A client caught my attention recently when I asked how her purging was going and she replied, “I don’t do that any more.” I asked what she meant and she said she simply decided that she was no longer going to engage in bulimic behavior. Sure, she admitted, she’d been tempted, but she kept telling herself that the part of her life when she would binge and purge was over. She described how she’d handled the urge to purge by telling herself she’d just have to quit bingeing if she didn’t want to throw up and that she wasn’t’ going to die if she ate “too much.”

She sounded different than she had in the months we’d worked together—more adult, tougher, more confident and certain. I felt as if, looking into her mind, I would see that something had shifted. Will she continue not purging? Can’t say; that’s up to her. But I do know that something changed when she uttered the words, “I don’t do that any more.” Which, of course, got me thinking about what disordered eaters do say to themselves that causes them to purge—or abuse food or their bodies. It sure as heck isn’t, “I don’t do this.”

The words we tell ourselves are the underpinnings of our behavior. Half the time we don’t even realize what our brain is saying, but the thoughts are there even if they haven’t formed cogent sentences. They’re often more of a vague sense of, “I shouldn’t, but” or “I can’t possibly not.” There is an old saying that goes like this: If you tell yourself you can’t, you can’t. If you tell yourself you can, new possibilities open up.

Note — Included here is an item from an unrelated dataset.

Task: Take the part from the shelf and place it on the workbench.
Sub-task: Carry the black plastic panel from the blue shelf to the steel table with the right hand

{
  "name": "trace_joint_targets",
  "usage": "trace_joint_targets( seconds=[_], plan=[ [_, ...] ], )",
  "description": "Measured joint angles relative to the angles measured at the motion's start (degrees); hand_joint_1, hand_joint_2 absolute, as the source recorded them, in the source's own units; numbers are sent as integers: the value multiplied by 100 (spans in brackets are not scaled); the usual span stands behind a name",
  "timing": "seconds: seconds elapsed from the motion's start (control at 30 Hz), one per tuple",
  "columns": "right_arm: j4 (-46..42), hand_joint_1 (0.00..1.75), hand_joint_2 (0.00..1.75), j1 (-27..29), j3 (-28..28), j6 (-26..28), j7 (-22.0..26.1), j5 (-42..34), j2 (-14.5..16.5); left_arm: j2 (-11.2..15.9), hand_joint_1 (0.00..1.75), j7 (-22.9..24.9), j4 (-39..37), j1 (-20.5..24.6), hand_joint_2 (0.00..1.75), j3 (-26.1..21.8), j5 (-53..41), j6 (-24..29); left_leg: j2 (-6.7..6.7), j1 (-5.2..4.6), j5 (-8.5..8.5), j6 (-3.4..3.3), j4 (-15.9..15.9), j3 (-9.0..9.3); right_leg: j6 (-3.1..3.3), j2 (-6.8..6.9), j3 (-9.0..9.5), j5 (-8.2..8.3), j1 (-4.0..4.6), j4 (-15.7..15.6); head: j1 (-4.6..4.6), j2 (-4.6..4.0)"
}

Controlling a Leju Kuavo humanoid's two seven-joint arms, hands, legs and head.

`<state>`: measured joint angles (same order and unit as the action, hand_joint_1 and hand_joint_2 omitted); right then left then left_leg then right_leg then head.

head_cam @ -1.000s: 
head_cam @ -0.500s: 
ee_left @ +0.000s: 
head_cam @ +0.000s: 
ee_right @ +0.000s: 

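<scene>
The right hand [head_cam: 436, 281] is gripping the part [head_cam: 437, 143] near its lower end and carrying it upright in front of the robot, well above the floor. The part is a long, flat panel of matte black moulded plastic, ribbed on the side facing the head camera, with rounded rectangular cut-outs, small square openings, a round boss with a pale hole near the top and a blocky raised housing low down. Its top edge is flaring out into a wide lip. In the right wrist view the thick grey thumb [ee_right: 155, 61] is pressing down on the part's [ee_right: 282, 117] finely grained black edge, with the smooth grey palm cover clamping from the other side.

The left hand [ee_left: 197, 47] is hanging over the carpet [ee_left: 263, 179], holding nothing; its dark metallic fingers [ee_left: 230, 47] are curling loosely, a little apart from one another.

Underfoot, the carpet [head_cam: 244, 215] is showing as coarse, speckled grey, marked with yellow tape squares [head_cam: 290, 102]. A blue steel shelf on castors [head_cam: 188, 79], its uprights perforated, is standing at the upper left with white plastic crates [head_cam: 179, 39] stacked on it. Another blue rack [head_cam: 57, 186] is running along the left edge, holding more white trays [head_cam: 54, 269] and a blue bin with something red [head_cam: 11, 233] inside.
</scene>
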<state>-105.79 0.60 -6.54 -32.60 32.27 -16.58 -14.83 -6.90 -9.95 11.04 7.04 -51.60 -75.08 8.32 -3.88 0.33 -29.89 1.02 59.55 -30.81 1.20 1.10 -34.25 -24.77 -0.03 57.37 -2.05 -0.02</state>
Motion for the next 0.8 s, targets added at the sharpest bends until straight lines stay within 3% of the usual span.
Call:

But more than avoiding negative programming, to overcome dysfunctional behavior, you have to give yourself positive directives—like “I don’t do this any more.” Those words say a lot—I’m done with this behavior; I used to do this, but not now; that’s not who I am any more—and ground you in the present. They move you beyond past experience and unhealthy old patterns into the present. Most importantly, they change how you view yourself and this shifting of identity is key. Even if you aren’t convinced that you won’t abuse food or your body tomorrow (Who can know?), it doesn’t matter. In the moment, you are healthy and saying the right things to yourself.

In order to recover from eating problems, you have to try on new identities. Maybe it’s time to stop calling yourself a binge-eater, compulsive or emotional eater, food abuser, anorexic, bulimic, or disordered eater. You may have been those things yesterday or even earlier today, but each day you get a new change to define who you are.